* **Required action**
Where does the word "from" show up in the records? Copy every line that holds it.

Extracted data entries
*-*-*

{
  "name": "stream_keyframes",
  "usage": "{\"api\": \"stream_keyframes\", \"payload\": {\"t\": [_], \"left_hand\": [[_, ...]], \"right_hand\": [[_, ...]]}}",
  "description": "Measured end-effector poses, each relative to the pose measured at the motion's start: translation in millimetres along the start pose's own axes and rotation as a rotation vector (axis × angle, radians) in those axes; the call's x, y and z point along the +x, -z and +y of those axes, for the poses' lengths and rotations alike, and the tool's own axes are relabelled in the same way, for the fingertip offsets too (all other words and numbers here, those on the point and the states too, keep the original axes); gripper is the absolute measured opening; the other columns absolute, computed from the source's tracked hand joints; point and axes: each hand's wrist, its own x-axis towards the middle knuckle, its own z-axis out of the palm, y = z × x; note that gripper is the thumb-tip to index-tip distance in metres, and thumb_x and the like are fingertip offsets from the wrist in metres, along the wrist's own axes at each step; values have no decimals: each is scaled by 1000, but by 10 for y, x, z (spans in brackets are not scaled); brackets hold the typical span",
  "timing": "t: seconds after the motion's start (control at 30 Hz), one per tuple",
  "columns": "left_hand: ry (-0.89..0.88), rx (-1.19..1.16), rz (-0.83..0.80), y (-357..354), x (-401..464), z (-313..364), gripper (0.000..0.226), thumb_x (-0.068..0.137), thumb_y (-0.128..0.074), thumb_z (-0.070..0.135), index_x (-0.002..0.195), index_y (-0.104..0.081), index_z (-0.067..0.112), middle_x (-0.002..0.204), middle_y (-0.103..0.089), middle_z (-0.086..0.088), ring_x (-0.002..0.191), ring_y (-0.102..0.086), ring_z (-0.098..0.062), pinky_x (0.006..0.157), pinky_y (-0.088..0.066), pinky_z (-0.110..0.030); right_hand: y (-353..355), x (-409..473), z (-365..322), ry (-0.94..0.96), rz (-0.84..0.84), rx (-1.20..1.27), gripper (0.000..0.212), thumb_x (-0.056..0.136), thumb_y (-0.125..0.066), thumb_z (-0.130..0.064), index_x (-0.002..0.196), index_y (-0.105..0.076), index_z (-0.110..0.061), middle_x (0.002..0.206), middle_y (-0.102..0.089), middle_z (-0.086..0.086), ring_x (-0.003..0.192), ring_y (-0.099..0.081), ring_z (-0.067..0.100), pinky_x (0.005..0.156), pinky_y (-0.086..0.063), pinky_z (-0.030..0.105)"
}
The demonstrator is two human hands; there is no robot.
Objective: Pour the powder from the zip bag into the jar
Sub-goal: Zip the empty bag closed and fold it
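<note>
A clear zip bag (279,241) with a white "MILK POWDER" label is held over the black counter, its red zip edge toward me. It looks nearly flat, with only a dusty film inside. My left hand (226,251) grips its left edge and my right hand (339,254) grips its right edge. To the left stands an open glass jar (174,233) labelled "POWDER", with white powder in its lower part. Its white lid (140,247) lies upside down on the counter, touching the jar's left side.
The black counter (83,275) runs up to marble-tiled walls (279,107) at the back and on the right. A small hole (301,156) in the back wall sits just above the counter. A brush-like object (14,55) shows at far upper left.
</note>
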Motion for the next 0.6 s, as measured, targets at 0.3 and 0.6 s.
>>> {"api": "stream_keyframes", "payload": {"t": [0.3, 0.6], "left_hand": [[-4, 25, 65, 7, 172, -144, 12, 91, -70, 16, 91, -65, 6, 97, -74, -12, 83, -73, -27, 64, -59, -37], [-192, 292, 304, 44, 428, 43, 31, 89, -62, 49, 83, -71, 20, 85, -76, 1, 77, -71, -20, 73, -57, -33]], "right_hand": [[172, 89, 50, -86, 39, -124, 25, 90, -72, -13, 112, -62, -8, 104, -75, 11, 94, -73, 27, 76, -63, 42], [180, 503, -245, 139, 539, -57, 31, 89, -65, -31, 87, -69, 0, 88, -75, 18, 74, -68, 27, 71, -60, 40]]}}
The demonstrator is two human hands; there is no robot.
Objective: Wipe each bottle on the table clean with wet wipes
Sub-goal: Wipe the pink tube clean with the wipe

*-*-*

* **Worked solution**
  "description": "Measured end-effector poses, each relative to the pose measured at the motion's start: translation in millimetres along the start pose's own axes and rotation as a rotation vector (axis × angle, radians) in those axes; the call's x, y and z point along the +x, -z and +y of those axes, for the poses' lengths and rotations alike, and the tool's own axes are relabelled in the same way, for the fingertip offsets too (all other words and numbers here, those on the point and the states too, keep the original axes); gripper is the absolute measured opening; the other columns absolute, computed from the source's tracked hand joints; point and axes: each hand's wrist, its own x-axis towards the middle knuckle, its own z-axis out of the palm, y = z × x; note that gripper is the thumb-tip to index-tip distance in metres, and thumb_x and the like are fingertip offsets from the wrist in metres, along the wrist's own axes at each step; values have no decimals: each is scaled by 1000, but by 10 for y, x, z (spans in brackets are not scaled); brackets hold the typical span",
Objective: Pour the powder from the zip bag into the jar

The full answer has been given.